Le 2 février, une troupe de cavaliers bien montés, tous armés, nous observe à distance et finit par s’approcher de nous. On échange des saluts et l’on s’efforce d’obtenir de ces gens qu’ils nous vendent des chevaux. Ils regardent l’argent que nous leur montrons, mais ne répondent rien. Voulant savoir quelles sont leurs intentions, nous saisissons un bidet qui ferait notre affaire ; son propriétaire reste avec nous, mais les autres s’éloignent. Nous proposons un prix, le Tibétain refuse en nous expliquant que le bembo, le chef le punirait s’il nous le cédait. Il ne peut rien faire sans autorisation. Nous le relâchons après lui avoir fait un cadeau et l’avoir engagé à nous apporter beaucoup de zamba ; nous voulons le donner à nos bêtes. Cet homme nous répond que lui-même est un ami, mais que le bembo seul décidera de l’affaire.
Dorénavant nous voyons fréquemment des Tibétains, mais à distance. A notre approche, ils rassemblent leurs troupeaux, les chassent vers la montagne ; ils paraissent prendre surtout grand soin que leurs chevaux ne se trouvent pas à notre portée.
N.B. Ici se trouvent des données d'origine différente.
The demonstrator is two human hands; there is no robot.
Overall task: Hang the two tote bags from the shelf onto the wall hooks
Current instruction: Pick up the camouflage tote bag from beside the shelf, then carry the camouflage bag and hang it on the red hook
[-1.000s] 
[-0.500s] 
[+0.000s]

Le 3 février, deux indigènes viennent nous offrir des quartiers de mouton séché. Après des tâtonnements, des défiances de part et d’autre, la conversation s’engage et nous obtenons des renseignements. Au dire de l’homme, la route va dans la plaine jusqu’au Ningling Tanla ; elle est bonne, on trouve de l’herbe, de la glace, de la neige. Ce sauvage paraît avoir l’intelligence assez vive ; il donne une véritable leçon de tibétain à Dedeken, s’efforçant de prononcer distinctement le nom des choses qu’on lui montre.
C’est une glace de poche qui l’a rendu très loquace, et sa bonne volonté ne se dément pas un instant, parce que nous lui avons promis une petite chromolithographie s’il nous dit la vérité. Tandis que cet homme chevauche à nos côtés, nous voyons quelques crottes de chameau.
« Qu’est cela ? lui demandons-nous.
— Tangout », répond-il.
C’est le nom que l’on donne ici aux Kalmouks. Nous aurions donc retrouvé leurs traces en même temps que la grande route. Et nous demandons :
« Tangout, Tale Lama Lhaça ?
« Tangout, Tale Lama Lhaça », répète-t-il après nous. Nous pensons que ce doivent être ces pèlerins que nous avons rencontrés, de qui nous avons perdu les traces et qui, prenant plus à l’est, ont rejoint ici la grande route.
Notre interlocuteur nous donne à entendre qu’il n’est pas de chemin plus direct que celui-ci vers Lhaça. Nous nous faisons, il faut croire, très vite à ces physionomies de barbares, car nous découvrons déjà de l’intelligence et un air entendu à notre marchand de viande séchée. Comme il nous accompagne jusqu’à notre bivouac et que la nuit est venue, nous l’invitons à reposer près de nos hommes ; mais il n’accepte pas, et part pour son kiim (sa demeure), après avoir laissé son cheval brouter quelques racines. La lune est brillante, et il nous la montre, voulant nous faire comprendre qu’il verra clair et ne perdra pas son chemin.